• Problem requirements: Everything in the listing must be repeated word for word.

• Dataset excerpt:
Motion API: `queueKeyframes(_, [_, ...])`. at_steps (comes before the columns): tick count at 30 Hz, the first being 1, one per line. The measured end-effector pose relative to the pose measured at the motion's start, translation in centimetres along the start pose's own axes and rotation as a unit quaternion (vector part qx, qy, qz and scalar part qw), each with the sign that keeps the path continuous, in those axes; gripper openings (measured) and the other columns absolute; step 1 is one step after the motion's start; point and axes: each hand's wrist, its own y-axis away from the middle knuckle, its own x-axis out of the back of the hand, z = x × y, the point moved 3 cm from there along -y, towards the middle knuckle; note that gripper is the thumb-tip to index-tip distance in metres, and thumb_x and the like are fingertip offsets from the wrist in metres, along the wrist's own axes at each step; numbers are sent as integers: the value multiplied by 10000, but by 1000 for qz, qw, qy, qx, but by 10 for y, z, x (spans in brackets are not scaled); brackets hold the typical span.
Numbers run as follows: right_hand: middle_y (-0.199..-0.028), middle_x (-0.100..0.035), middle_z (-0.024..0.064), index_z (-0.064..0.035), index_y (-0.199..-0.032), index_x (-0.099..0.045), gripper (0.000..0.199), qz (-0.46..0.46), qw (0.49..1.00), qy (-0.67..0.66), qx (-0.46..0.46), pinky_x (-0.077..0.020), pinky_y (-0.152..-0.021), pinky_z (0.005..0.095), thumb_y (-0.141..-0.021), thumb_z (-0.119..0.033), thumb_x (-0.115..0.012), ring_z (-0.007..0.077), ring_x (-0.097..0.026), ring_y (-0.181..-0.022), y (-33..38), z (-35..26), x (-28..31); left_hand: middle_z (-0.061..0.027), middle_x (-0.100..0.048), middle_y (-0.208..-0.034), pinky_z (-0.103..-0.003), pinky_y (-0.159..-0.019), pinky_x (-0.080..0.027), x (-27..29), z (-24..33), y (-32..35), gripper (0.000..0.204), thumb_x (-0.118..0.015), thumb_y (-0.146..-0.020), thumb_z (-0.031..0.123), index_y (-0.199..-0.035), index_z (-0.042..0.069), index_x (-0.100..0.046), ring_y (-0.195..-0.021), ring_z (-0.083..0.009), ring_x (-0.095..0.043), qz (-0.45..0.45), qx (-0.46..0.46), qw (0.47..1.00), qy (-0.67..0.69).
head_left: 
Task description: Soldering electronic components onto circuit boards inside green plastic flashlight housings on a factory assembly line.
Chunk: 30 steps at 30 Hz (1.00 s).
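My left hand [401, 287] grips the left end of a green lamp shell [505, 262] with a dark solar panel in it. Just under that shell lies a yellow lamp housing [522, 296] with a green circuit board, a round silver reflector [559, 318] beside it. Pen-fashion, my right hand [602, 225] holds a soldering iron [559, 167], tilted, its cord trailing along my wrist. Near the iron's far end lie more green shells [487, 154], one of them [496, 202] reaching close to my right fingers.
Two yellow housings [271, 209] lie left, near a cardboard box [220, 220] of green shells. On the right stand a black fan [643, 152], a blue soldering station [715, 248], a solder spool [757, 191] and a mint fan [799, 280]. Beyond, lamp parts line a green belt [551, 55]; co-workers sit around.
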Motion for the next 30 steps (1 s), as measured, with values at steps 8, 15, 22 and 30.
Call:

• Solution:
Motion API: `queueKeyframes(_, [_, ...])`. at_steps (comes before the columns): tick count at 30 Hz, the first being 1, one per line. The measured end-effector pose relative to the pose measured at the motion's start, translation in centimetres along the start pose's own axes and rotation as a unit quaternion (vector part qx, qy, qz and scalar part qw), each with the sign that keeps the path continuous, in those axes; gripper openings (measured) and the other columns absolute; step 1 is one step after the motion's start; point and axes: each hand's wrist, its own y-axis away from the middle knuckle, its own x-axis out of the back of the hand, z = x × y, the point moved 3 cm from there along -y, towards the middle knuckle; note that gripper is the thumb-tip to index-tip distance in metres, and thumb_x and the like are fingertip offsets from the wrist in metres, along the wrist's own axes at each step; numbers are sent as integers: the value multiplied by 10000, but by 1000 for qz, qw, qy, qx, but by 10 for y, z, x (spans in brackets are not scaled); brackets hold the typical span.
Numbers run as follows: right_hand: middle_y (-0.199..-0.028), middle_x (-0.100..0.035), middle_z (-0.024..0.064), index_z (-0.064..0.035), index_y (-0.199..-0.032), index_x (-0.099..0.045), gripper (0.000..0.199), qz (-0.46..0.46), qw (0.49..1.00), qy (-0.67..0.66), qx (-0.46..0.46), pinky_x (-0.077..0.020), pinky_y (-0.152..-0.021), pinky_z (0.005..0.095), thumb_y (-0.141..-0.021), thumb_z (-0.119..0.033), thumb_x (-0.115..0.012), ring_z (-0.007..0.077), ring_x (-0.097..0.026), ring_y (-0.181..-0.022), y (-33..38), z (-35..26), x (-28..31); left_hand: middle_z (-0.061..0.027), middle_x (-0.100..0.048), middle_y (-0.208..-0.034), pinky_z (-0.103..-0.003), pinky_y (-0.159..-0.019), pinky_x (-0.080..0.027), x (-27..29), z (-24..33), y (-32..35), gripper (0.000..0.204), thumb_x (-0.118..0.015), thumb_y (-0.146..-0.020), thumb_z (-0.031..0.123), index_y (-0.199..-0.035), index_z (-0.042..0.069), index_x (-0.100..0.046), ring_y (-0.195..-0.021), ring_z (-0.083..0.009), ring_x (-0.095..0.043), qz (-0.45..0.45), qx (-0.46..0.46), qw (0.47..1.00), qy (-0.67..0.69).
head_left: 
Task description: Soldering electronic components onto circuit boards inside green plastic flashlight housings on a factory assembly line.
Chunk: 30 steps at 30 Hz (1.00 s).
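My left hand [401, 287] grips the left end of a green lamp shell [505, 262] with a dark solar panel in it. Just under that shell lies a yellow lamp housing [522, 296] with a green circuit board, a round silver reflector [559, 318] beside it. Pen-fashion, my right hand [602, 225] holds a soldering iron [559, 167], tilted, its cord trailing along my wrist. Near the iron's far end lie more green shells [487, 154], one of them [496, 202] reaching close to my right fingers.
Two yellow housings [271, 209] lie left, near a cardboard box [220, 220] of green shells. On the right stand a black fan [643, 152], a blue soldering station [715, 248], a solder spool [757, 191] and a mint fan [799, 280]. Beyond, lamp parts line a green belt [551, 55]; co-workers sit around.
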Motion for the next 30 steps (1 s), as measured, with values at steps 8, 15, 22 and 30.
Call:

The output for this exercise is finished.